Character Analysis
The beautiful, accomplished youngest daughter of the Rostov family, Natasha begins the novel as a willful and exuberant teenager and ends it as a happily married mother of four.
Natasha as the Perfect Woman
It's pretty obvious that Natasha is meant to be the most admirable woman in War and Peace. Honestly, if you're not getting that from her being beautiful, intelligent, musical, fun, funny, and engaging, you should probably go and reread the thing.
But she is a complex character, especially for the time Tolstoy was writing. This is 19th century we're talking about, after all, when women were mostly supposed to sit quietly in the background and sew while men discussed important things in the next room.
Sure, Russia was a little more relaxed (like France) than uptight (like England) as far as these things go, but it's pretty clear where Tolstoy falls on the whole women's-rights divide when he describes Natasha in later life ignoring all that equality nonsense as irrelevant to her life. (He's not exactly a feminist.)

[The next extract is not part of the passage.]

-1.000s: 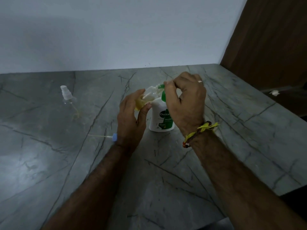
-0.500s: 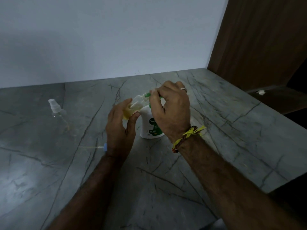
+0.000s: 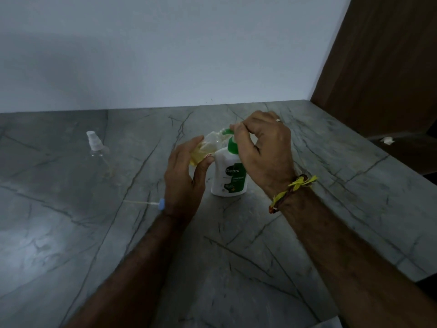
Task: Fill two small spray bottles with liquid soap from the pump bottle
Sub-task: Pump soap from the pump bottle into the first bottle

Still, we don't get a portrait of a quiet and repressed woman here. We get a relatively realistic portrait of a girl growing up – first running around with her brother; then crushing on many, many boys; eventually falling in love only to fall in lust; and finally being mature enough to have a serious married relationship and become a devoted and excellent mother.
Natasha is allowed to make some really dumb decisions, and she is allowed to be sometimes insulting and offensive to people who don't deserve it, all while still remaining the book's ideal. Even though Natasha is generally a good person whose heart is in the right place, she can be vain, and she's given enough flaws to have realistic disagreements in her marriage. Basically, this is about the most intensely real woman you'll come across in anything written in the 19th century. At least in our opinion.
Natasha's Healthy Sex Life
You know what else is pretty darned progressive about this character? Natasha is a woman who's actually shown to have a normally functioning sex drive. Maybe we've been reading too much Dickens around here, but boy, is it refreshing to see a young woman in fiction shown to like boys – and later, men – and not have that be some kind of horrible demonic thing that condemns her to a life of misery and prostitution. You think we're exaggerating? Have you read any Trollope recently?
This is not to say that the morals are any different in War and Peace. It's still a big no-no for Natasha to have sex outside of marriage, and women, like Helene, who sleep around aren't exactly looked on too fondly. But what the novel does say, pretty pointedly, is that Natasha's eventual success as a wife and mother comes from her learning about all the different aspects of love as a girl and a young woman.
Think about it. Natasha gets a helpful understanding of the power of sexual attraction from her near-elopement with Anatole, who makes her weak at the knees. And she gets a lesson in deep spiritual love and commitment from nursing Andrei while he's dying from his horrible wounds. Both of these experiences combine into the rich emotional commitment she feels for Pierre, as well as the clearly hot sex life they have together. (Hey, four kids in five years don't just come out of nowhere, you know.)